- A Polícia Federal obteve áudios do ex-presidente Jair Bolsonaro e do pastor Silas Malafaia, que contêm discussões sobre anistia e críticas ao deputado Eduardo Bolsonaro.
- As gravações foram encontradas no celular de Bolsonaro e enviadas ao Supremo Tribunal Federal como parte de uma investigação sobre atos antidemocráticos.
- Os áudios incluem conversas entre Bolsonaro e Martin De Luca, advogado do ex-presidente dos Estados Unidos, Donald Trump, sobre tarifas dos EUA sobre produtos brasileiros.
- Malafaia critica Bolsonaro por suas declarações sobre Eduardo e sugere que ele deve defendê-lo, além de discutir a possibilidade de anistia para o ex-presidente.
- Bolsonaro afirma que a anistia é crucial para avançar nas negociações sobre tarifas, destacando a necessidade de contatos discretos e estratégicos.
A Polícia Federal (PF) obteve áudios do ex-presidente Jair Bolsonaro e do pastor Silas Malafaia, que revelam discussões sobre anistia e críticas ao deputado Eduardo Bolsonaro. As gravações foram encontradas no celular de Bolsonaro e enviadas ao Supremo Tribunal Federal (STF) como parte de uma investigação sobre atos antidemocráticos.

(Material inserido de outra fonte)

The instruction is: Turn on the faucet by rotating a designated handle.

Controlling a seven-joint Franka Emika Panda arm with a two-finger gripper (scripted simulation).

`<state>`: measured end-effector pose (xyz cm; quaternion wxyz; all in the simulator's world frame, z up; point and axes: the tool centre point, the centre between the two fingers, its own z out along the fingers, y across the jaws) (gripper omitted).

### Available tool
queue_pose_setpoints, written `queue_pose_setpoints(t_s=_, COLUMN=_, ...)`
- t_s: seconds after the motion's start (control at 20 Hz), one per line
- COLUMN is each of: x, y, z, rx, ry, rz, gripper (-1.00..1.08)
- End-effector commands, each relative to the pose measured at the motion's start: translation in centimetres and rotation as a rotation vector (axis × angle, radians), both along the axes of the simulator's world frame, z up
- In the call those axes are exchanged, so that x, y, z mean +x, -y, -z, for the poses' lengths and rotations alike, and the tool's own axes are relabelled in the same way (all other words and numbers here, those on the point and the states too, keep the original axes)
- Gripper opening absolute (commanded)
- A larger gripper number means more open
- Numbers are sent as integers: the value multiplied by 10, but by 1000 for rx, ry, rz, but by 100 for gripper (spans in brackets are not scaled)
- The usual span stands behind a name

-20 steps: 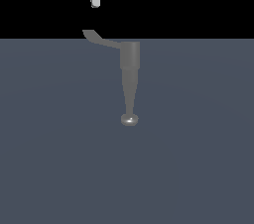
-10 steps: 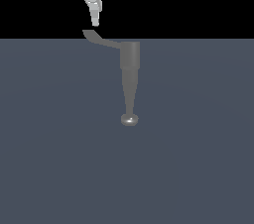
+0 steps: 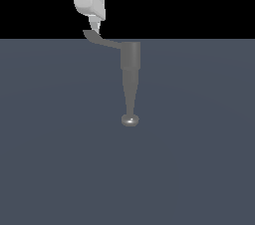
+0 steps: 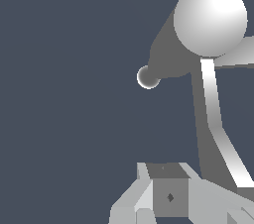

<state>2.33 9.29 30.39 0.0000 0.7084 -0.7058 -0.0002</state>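
1. Leftmost in the exterior view, the gripper [image 3: 94,25] hangs over the far edge of the counter [image 3: 199,159], its white body upright and its tip pointing straight down. Only a single slim tip shows here, and the wrist view shows just the base of the fingers, so I cannot tell whether the jaws are open or closed; nothing appears to be held.

2. Directly beneath that tip lies the flattened, upturned end of the handle [image 3: 102,41]. Tip and lever end look to be touching or just apart; the frames do not settle which.

3. From there the handle's long axis runs toward the exterior view's right, curving gently into the short cylindrical body of the faucet [image 3: 131,57]. In the wrist view the same lever [image 4: 218,134] reaches away from the fingers up to the body's rounded top.

4. Crosswise to the lever, the spout [image 3: 130,94] tapers toward the camera and ends in a small rounded knob [image 3: 130,120], well clear of the gripper.

5. My judgement: with the jaws at the lever's free end, farthest from the pivot, the coming move is a sideways push sweeping around the body, not a lift.
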Motion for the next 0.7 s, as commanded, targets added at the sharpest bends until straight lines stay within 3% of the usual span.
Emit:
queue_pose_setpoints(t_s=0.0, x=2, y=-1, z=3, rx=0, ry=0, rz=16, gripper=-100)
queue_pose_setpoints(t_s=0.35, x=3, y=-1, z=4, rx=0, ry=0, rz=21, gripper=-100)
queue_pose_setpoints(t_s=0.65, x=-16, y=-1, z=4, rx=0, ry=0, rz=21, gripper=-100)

Os áudios incluem conversas entre Bolsonaro e Martin De Luca, advogado do ex-presidente dos EUA, Donald Trump. Em uma mensagem, Bolsonaro pede orientação sobre como se comunicar em relação a um aumento de tarifas dos EUA sobre produtos brasileiros, indicando uma possível subordinação a interesses estrangeiros. A PF considera que essa interação sugere que o ex-presidente atua de forma subordinada a agentes externos.
Além disso, Malafaia critica Bolsonaro por suas declarações públicas sobre Eduardo, chamando-o de “babaca” e alertando sobre os riscos de queimar a imagem do filho. O pastor sugere que Bolsonaro deve defender Eduardo, que está em contato com assessores de Trump, e discute a possibilidade de uma anistia que poderia livrar o ex-presidente de processos no STF.

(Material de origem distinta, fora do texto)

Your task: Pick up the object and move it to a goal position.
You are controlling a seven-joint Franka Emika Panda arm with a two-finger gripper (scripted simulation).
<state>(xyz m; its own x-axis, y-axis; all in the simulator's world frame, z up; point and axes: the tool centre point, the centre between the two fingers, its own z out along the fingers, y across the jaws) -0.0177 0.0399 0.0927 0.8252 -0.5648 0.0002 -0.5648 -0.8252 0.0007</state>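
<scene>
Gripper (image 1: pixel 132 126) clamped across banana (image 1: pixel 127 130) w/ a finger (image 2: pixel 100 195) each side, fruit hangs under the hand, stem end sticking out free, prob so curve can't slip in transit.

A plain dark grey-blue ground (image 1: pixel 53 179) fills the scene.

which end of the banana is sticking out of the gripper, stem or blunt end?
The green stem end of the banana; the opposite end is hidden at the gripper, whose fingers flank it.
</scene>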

Em outro trecho, Bolsonaro menciona que a anistia é crucial para negociar a tarifa imposta pelos EUA. Ele afirma que, sem a votação da anistia, não haverá avanços nas negociações sobre tarifas, ressaltando a importância de manter contatos discretos e estratégicos. A PF investiga essas interações como parte de um esforço mais amplo para entender a dinâmica entre Bolsonaro, seu filho e figuras políticas nos EUA.